■ ACTION ITEM ■
All lines of the material below that include the string "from" are to be copied.

■ PROVIDED MATERIAL ■
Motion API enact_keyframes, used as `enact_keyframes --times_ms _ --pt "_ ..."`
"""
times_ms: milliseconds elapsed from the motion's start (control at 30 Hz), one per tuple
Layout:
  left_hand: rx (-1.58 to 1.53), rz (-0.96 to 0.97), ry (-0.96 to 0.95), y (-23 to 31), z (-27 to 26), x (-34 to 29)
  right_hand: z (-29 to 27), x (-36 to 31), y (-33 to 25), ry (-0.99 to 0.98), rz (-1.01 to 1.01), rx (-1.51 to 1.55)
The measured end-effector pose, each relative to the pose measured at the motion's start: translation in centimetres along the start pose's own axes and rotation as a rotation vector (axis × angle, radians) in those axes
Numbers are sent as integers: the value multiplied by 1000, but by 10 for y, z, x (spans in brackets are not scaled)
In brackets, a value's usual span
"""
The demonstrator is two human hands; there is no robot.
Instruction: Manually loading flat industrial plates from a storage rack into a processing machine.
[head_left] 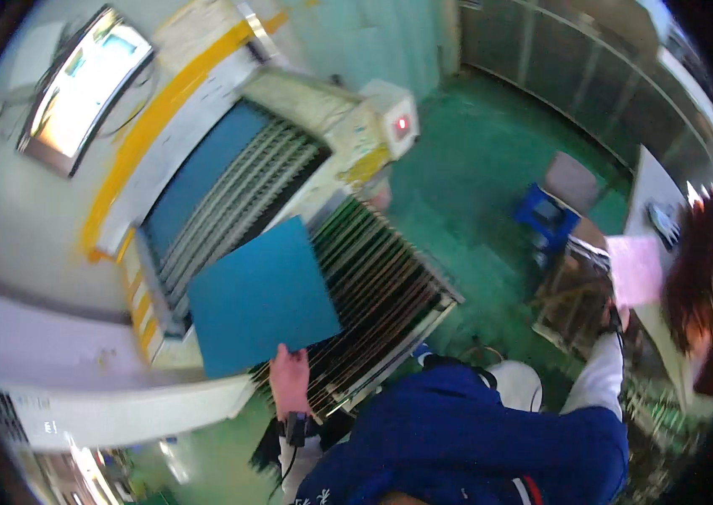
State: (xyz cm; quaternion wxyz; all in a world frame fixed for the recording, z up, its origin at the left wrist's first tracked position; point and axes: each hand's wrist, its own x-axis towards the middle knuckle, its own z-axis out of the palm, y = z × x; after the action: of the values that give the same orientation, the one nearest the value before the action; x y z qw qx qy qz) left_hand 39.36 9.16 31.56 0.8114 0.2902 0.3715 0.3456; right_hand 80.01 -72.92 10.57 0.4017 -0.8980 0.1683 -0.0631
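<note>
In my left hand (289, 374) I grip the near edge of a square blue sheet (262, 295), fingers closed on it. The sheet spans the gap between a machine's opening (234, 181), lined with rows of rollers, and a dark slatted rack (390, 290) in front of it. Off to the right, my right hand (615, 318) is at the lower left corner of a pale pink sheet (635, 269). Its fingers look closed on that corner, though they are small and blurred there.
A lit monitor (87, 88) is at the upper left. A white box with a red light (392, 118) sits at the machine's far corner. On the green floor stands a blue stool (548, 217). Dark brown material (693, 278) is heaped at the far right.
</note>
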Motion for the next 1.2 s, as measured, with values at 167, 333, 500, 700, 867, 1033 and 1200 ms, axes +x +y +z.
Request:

■ RESULT OF THIS EXERCISE ■
times_ms: milliseconds elapsed from the motion's start (control at 30 Hz), one per tuple
Instruction: Manually loading flat industrial plates from a storage rack into a processing machine.

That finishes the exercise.